Travel Photography: Key West, Florida
Key West is the southern most, final destination in the state of Florida. Key West is by all accounts a tiny island in the Florida Keys. My wife and I rented bicycles and were able to ride around the entire island very quickly. Before we got on our two wheels and made our way around the island we took one of those uber, not the car service, touristy trains. Being a tourist, you can hop on a freight train for the unadventurous and get a history lesson of the island from one of the plump drivers. While bopping around the seat, photo-bombing the group in front of us taking "selfies," I spotted a restaurant that spoke to me. I made a mental note of where the restaurant was based on how the driver navigated his choo-choo train.
From the moment we rode past Frita's Cuban Burger Cafe, it was my mission to eat there. The first time I had a cuban sandwich was in Boston. Not the most ideal place to have such a sandwich. It was lack luster, but when you eat something at the bottom of the barrel, that just means that when something is how it should be or when it is served in an authentic environment, it will be life affirming. Frita's would be both culturally relevant and decadent.
We handed over the credit card, signed the papers, and saddled up on the wheels that have probably been ridden more than a Brazilian prostitute. Our bikes moaned and creaked as we cycled our way around the island. Around a corner, down a street, up the block, to the left, followed by a right, we found a beach. Our bikes were equipped with locks, which we used to safely secure them to some bike racks. The water was beautiful. We had a swim, a few moments for photos, and a few minutes laying in the sand and we were off. During our train ride our the island I made a few photos of things we passed, mostly with my Gopro, photos I'll save for later. As we navigated around I built a map of the island, making note of visually appealing landmarks along the way. This mental database would be what helped me pedal our way to Frita's.
You should never judge a book by its cover just like you should never judge a restaurant by how many people are dinning. My wife was a bit reluctant when we rolled up Frita's. I was ecstatic because after half an hour and a wrong turn, we arrived. There wasn't a single person eating, drinking, or doing what people do at restaurants. I didn't hesitate or think anything none-the-less. I first learned about Frita Kahlo when studying Art History at The University of Massachusetts. I knew that if there was a restaurant dedicated to her, the food must be as well composed as her paintings were. I am by no means a food critic. I know what I like, love, hate. I am however one for a culinary adventure. I was eager to sit down, order, and stuff my face.
Everywhere we turned there was portraits of Frita looking at us, greeting us, asking us what we were hungry for.
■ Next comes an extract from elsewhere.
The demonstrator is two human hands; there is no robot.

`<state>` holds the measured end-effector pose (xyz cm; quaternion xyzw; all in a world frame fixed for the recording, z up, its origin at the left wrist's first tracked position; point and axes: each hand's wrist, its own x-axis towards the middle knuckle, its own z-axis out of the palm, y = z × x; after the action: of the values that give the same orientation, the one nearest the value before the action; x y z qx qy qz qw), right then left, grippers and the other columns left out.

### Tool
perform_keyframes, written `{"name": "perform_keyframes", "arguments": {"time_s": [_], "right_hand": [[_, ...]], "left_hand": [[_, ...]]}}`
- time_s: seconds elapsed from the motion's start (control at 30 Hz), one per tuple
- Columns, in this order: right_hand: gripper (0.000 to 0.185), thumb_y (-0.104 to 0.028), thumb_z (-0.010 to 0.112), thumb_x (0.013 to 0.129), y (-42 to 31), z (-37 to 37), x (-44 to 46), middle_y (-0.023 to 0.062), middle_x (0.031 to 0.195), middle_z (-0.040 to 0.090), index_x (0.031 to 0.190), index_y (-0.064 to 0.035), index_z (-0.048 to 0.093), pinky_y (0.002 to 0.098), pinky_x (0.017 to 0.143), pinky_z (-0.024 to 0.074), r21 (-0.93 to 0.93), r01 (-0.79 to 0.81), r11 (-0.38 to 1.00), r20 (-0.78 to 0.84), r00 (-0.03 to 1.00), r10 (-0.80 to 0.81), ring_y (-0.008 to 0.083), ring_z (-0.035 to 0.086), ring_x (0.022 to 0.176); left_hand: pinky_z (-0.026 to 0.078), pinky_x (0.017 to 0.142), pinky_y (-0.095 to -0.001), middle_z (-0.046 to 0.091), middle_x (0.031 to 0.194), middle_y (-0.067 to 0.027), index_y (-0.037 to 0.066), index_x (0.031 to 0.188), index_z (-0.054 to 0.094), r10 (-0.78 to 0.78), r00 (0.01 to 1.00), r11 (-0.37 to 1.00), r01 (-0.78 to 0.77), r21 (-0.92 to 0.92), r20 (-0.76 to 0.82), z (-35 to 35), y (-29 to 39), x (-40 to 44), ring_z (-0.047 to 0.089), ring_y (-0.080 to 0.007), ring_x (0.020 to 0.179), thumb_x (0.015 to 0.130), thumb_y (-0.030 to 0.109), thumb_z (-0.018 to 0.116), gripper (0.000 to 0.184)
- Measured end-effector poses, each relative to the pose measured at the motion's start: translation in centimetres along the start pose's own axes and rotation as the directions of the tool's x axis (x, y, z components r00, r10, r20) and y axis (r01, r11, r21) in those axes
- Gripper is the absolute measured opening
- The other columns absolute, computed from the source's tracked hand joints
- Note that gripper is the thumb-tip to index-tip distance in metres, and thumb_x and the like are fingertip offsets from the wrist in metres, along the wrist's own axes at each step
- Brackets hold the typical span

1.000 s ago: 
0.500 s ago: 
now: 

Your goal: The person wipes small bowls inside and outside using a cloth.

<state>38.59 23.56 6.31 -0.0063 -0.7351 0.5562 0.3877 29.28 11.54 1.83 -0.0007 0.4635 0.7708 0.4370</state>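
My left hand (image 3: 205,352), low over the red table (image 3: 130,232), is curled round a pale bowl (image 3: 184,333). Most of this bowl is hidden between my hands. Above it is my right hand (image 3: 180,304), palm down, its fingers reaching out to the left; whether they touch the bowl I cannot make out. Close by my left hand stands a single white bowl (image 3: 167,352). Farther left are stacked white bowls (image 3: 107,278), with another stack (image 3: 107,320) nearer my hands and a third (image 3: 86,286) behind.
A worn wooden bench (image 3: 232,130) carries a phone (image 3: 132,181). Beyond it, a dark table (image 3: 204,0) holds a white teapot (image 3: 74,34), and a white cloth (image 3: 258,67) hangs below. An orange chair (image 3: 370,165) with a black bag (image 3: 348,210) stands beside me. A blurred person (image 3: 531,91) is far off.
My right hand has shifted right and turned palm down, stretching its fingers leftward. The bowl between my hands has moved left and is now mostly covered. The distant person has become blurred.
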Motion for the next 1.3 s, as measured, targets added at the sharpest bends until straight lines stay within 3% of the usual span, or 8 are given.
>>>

Our table had a bust of Frita painted on it. No matter which angle you sat, she was looking up at you. No doubt the artist who painted her knew a thing or two about perspective. We sat outside, as it was a beautiful, hot day in Florida. Groups of people passed by. Occasionally the brave would stop and read the menu, but most people kept passing by. I kept thinking to myself, "are these people crazy for passing a place like this up, or are they just not in the mood to eat?" My camera was torn from the bag the moment we sat at the table. It was obvious by my behavior that I am not a tourist. Most people get that the moment they see my set up. I made a few photos of our surroundings and a few while the manager came out and took our order. I stood and approached the guy behind the grill. I asked if I could make photographs while he cooked our food. He obliged, even showing a bit of excitement for being photographed, sort of as if it made his day. Dewan from Bangladesh worked the grill like an artist, perhaps the same artist who painted Frita on our table. He was happy to tell us his story as to why he was in Key West, grilling our food. At some point we had a more personable conversation with the manager who took our order. He handed me a business card with his name and email address, so as I could forward him this very post, but during my travels, the business card slipped from my notebook and became a reminder of why I should also write things down in addition to taking a business card. Some book make that card was..
I ordered 2 Cuban Tacos, Sue ordered 1 Cuban burger, I had the ear of Cuban grilled corn, and we shared 3 churros. Like I said, I am no food critic, but what I can say is this, my life changed with every bite I took. The juxtaposition of each element of our food created sinful, lusting, flavor bombs of transcendence. Frita's is the type of restaurant where you will eat something that you will remember. Located off the main road and 90 miles from Cuba, you would think that your eating at a restaurant on the Havana Port.